Methods: A cohort state-transition model, using monthly cycles, was used to estimate the lifetime accumulated cost and benefits in terms of quality-adjusted-life-years (QALYs) in a hypothetical cohort of AML patients with favorable, intermediate and unknown cytogenetic profiles. Long-term relapse-free and overall survival trial data for GO+SOC vs SOC were used to generate individual transitions in the lifetime model. The model represented the disease evolution and included 12 health states: induction therapy, complete remission (CR) or complete remission with incomplete platelet recovery (CRp) (consolidation therapy), CR or CRp (off treatment), relapse (salvage therapy), relapse (noncurative therapy), refractory (salvage therapy), refractory (noncurative therapy), hematopoietic stem-cell transplant (HSCT) procedure, post-HSCT CR or CRp [without graft versus host disease (GVHD)], post-HSCT CR or CRp (with GVHD), functionally cured (off treatment) and dead (Figure 1). Patient profile was defined based on characteristics of the patients included in ALFA 0701 trial, in which there were included patients between 50-70 years old, with de novo AML (except APL) non previously treated and candidates to receive an intensive chemotherapy. Therapeutic regimens were defined based on local practice by an expert panel of 5 hematologist. The SOC chemotherapy was assumed to be idarubicin and cytarabine, the combination most used in Spain based on the expert consensus. QALYs were estimated by applying utility weights for the time spent by the modelled cohort in each health state, and utility decrements associated with adverse events (AE). Total cost estimation (€, 2019 cost year) included drug-acquisition costs (ex-factory price with mandatory deduction applied), HSCT cost, disease management costs per health state, AE management costs and end-of-life costs. Unit costs were obtained from local cost databases and utility data were taken from the literature. All parameters for healthcare resource consumption were validated and agreed by an expert panel. An annual discount rate (3%) was applied for both, cost and health outcomes. Probabilistic sensitivity analyses (PSA) were performed to test model robustness.

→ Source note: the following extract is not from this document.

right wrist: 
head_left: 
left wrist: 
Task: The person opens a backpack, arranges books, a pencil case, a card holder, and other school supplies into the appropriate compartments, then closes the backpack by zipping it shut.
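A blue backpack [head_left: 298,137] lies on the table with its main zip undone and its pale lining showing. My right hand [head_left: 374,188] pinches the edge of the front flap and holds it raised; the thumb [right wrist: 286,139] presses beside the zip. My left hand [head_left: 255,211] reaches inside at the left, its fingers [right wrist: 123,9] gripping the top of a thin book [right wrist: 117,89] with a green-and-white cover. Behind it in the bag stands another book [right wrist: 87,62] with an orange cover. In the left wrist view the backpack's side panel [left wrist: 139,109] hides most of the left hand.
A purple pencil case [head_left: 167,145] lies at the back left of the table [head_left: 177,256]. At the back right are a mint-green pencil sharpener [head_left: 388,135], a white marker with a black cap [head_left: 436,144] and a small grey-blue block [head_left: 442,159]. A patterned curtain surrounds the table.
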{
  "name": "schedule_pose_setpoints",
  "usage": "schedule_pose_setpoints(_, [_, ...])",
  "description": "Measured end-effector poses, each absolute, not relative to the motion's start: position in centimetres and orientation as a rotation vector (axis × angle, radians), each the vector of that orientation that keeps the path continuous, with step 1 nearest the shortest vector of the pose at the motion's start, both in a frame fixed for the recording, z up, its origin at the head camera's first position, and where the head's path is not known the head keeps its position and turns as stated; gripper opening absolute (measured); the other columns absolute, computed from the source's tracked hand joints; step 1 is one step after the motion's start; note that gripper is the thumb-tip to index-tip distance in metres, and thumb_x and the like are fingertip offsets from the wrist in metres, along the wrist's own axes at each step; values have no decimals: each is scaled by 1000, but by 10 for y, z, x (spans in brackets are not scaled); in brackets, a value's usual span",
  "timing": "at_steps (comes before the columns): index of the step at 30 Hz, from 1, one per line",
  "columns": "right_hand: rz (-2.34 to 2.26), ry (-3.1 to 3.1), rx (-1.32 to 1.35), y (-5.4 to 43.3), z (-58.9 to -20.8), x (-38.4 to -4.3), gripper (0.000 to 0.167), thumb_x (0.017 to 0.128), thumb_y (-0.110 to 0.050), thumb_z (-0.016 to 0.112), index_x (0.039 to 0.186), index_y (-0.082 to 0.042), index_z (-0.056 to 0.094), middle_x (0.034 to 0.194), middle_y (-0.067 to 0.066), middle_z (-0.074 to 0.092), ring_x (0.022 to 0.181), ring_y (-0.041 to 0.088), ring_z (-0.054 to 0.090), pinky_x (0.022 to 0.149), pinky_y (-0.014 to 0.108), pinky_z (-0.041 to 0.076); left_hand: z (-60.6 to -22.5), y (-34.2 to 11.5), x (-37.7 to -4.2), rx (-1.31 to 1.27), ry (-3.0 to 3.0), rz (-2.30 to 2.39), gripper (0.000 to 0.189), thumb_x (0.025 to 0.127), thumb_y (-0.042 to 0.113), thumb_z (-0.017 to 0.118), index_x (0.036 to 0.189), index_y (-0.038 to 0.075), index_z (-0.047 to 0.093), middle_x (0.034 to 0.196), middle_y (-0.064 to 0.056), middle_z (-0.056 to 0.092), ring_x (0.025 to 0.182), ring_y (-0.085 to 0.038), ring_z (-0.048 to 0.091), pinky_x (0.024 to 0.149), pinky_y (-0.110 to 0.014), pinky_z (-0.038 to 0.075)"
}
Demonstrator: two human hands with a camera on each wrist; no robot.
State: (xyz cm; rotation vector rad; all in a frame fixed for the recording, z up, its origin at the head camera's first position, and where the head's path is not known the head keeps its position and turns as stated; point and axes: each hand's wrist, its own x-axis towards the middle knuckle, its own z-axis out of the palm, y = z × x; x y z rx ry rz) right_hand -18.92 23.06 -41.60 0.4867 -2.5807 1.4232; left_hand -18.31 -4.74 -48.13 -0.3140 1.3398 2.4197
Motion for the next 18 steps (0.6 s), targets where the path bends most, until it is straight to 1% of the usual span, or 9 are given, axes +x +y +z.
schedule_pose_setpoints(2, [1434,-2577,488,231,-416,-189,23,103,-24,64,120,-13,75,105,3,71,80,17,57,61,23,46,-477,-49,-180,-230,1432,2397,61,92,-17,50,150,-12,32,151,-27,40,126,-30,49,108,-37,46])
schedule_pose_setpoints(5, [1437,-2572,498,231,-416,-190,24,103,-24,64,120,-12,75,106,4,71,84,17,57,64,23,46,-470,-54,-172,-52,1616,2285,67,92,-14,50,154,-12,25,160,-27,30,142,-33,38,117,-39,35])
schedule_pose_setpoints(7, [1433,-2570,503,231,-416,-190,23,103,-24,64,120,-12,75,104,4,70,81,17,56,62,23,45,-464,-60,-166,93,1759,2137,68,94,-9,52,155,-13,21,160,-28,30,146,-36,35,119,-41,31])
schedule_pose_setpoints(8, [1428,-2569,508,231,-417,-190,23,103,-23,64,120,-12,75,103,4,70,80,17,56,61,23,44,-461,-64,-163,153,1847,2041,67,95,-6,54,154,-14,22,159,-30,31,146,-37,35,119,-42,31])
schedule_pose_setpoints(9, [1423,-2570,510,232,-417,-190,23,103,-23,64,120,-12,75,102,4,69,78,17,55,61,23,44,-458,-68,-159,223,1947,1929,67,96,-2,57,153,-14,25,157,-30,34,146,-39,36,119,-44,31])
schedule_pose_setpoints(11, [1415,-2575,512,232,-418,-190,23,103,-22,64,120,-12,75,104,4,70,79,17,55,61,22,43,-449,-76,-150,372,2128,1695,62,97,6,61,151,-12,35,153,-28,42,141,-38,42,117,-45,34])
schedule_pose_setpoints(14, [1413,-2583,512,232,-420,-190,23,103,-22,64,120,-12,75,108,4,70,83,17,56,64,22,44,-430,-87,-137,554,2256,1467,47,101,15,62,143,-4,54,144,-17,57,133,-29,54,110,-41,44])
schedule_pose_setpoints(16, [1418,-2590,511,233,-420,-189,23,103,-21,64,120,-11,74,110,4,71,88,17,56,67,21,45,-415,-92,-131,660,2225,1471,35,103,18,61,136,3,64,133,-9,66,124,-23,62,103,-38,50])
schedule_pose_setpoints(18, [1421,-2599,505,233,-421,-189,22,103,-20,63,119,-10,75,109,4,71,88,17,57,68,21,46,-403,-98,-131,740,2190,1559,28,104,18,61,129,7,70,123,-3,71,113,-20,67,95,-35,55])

Results: In the base-case analysis, higher cost/patient (€183,141 vs €157,676) and greater QALYs (5,70 vs 4,62) gained were obtained with GO+SOC vs SOC. The incremental cost-utility ratio (ICUR) was €23,539/QALY gained. Higher costs of GO+SOC were mainly attributable to drug acquisition; cost savings were seen from relapse prevention and fewer HSCTs. The mean probabilistic ICUR from 1,000 Montecarlo iterations for the PSA was €25,492 per QALY gained (95% CI: €23,564 - €27,733).
Conclusion: Increased costs of adding GO to SOC were offset by improved outcomes. GO added to idarubicin and cytarabine appears as a cost-effective option for the treatment of AML patients; the ICUR obtained is below the most widely accepted willingness-to-pay threshold in Spain (€10,000-30,000/QALYs).